18 de mai. de 2020

Santapele Salve São Paulo e Salve Rio de Janeiro - Avaliações Perfumes

A marca de produtos de SPA associada ao hotel Emiliano é mais uma daquelas que eu vejo tanto do que é tendência no momento que eu me pergunto qual é autenticidade do discurso que é vendido aqui - isso é feito por ser uma essência da marca ou apenas pois está na moda e vende? A História da Santapele é um ecoclichê e dá para fazer um checklist - Ausência de testes em animais?  Preocupação com o meio ambiente e repeito a natureza? Empoderamento feminino?  Uso de ativos naturais? Fragrâncias sem gênero? Tudo presente aqui, numa espécie de discurso autogerado de pseudopreocupação corporativa.

Os perfumes que a marca lançou em homenagem a São Paulo e Rio de Janeiro para mim evidenciam o como isso é discurso para parecer correto em vez de preocupação essencial. Aliás, as duas fragrâncias que homenageiam São Paulo e Rio de Janeiro parecem mais clichês feitos para vender a estrangeiros do que fragrâncias que realmente homenageiam as duas cidades e suas histórias e conexões. Certamente são fragrâncias condizentes tecnicamente com o preço e o luxo proposto, mas são histórias vazias de significado.

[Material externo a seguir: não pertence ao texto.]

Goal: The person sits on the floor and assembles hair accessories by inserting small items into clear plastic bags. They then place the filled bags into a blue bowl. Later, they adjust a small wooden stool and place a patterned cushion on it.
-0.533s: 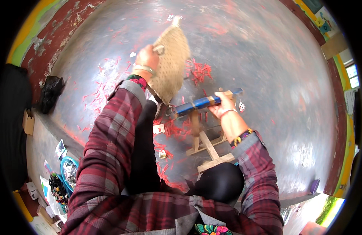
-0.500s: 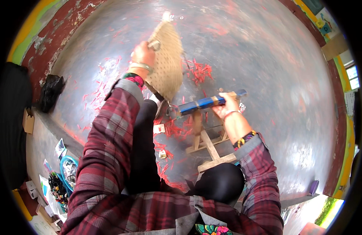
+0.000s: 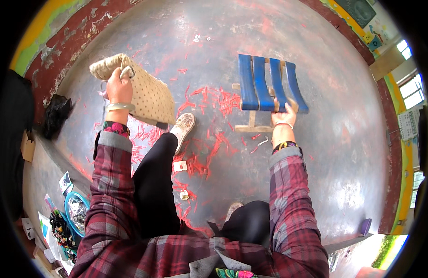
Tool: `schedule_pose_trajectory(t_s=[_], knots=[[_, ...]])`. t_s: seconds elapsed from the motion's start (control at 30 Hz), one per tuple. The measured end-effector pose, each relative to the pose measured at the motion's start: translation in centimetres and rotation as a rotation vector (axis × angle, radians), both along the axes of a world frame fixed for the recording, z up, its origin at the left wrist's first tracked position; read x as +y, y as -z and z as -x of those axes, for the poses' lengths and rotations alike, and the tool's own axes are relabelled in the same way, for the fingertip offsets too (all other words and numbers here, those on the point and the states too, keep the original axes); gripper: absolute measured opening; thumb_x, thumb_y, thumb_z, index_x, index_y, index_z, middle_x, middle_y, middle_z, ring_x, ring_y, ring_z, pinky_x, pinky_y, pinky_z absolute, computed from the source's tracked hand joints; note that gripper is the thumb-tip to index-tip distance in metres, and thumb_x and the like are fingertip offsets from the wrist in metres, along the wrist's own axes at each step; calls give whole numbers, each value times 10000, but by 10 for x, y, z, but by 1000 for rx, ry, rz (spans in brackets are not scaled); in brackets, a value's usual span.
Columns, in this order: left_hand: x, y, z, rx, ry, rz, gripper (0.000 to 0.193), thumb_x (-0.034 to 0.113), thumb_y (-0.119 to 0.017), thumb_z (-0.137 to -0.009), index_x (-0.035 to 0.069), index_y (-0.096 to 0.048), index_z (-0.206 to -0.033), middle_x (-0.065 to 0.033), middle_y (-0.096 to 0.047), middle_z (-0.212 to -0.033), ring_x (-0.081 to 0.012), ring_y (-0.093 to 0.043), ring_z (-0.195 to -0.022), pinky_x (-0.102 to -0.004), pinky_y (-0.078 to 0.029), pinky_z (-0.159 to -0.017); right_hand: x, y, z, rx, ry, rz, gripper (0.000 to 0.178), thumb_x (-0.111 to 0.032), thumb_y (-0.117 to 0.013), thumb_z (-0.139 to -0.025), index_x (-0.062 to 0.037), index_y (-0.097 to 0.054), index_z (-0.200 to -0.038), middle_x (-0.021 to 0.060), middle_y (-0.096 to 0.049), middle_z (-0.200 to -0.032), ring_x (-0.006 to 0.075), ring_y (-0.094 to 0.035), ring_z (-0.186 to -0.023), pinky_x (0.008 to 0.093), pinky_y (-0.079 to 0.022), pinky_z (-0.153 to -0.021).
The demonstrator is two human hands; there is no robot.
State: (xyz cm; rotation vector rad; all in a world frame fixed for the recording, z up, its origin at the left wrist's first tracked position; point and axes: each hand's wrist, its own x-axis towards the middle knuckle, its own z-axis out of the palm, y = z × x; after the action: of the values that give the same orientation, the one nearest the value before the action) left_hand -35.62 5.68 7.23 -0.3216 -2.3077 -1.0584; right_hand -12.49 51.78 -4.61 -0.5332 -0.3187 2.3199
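In my left hand (image 3: pixel 118 89), closed on its upper edge, hangs a flat beige dotted cushion-like piece (image 3: pixel 151 95). It has a rolled or folded top and a dark lower corner; I cannot tell whether it is a cushion or a bag. My right hand (image 3: pixel 284 124) grips the near edge of a low wooden stool (image 3: pixel 261 83), its seat made of blue straps. The stool is tilted, with its wooden legs partly under the seat. Whether the legs touch the floor is unclear.
Red paper scraps (image 3: pixel 221 99) litter the floor around my left shoe (image 3: pixel 184 124). Two small boxes (image 3: pixel 180 166) lie among them. A black plastic bag (image 3: pixel 57 116) sits by the left wall, and a blue-rimmed basket (image 3: pixel 77 213) stands near my left elbow. A purple container (image 3: pixel 365 226) is at lower right.
My left hand has swung left and lower with the dotted piece. My right hand has moved the stool forward and turned it, so the blue straps face up. My left shoe now shows fully.
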Motion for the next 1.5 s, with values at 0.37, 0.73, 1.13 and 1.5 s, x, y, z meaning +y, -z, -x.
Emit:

Dos dois clichês São Paulo é o que entrega um conceito criativo bem fraco, mas um que pelo menos acerta na execução do perfume que entrega. Ainda que a conexão seja com o que é considerado o centro comercial de São Paulo, a SantaPele faz um perfume urbano que poderia ser qualquer cidade ao redor do mundo. Chega a ser irônico que a marca enfatize tanto a parte natural de sua filosofia mas entregue um perfume que se beneficie justamente de excelentes sintéticos.

Uma base muito bem feita de sândalo, musk e cashmeran projeta um aroma amadeirado mineral e potente sob o qual irradia um jasmim luminoso com uma abertura de cardamomo que trás o lado especiado fresco e cremoso da especiaria. Não é um perfume que transmite o natural ou que acrescenta algo que faça alguma ligação genuína com São Paulo, mas ainda sim é um excelente perfume feito para agradar em massa.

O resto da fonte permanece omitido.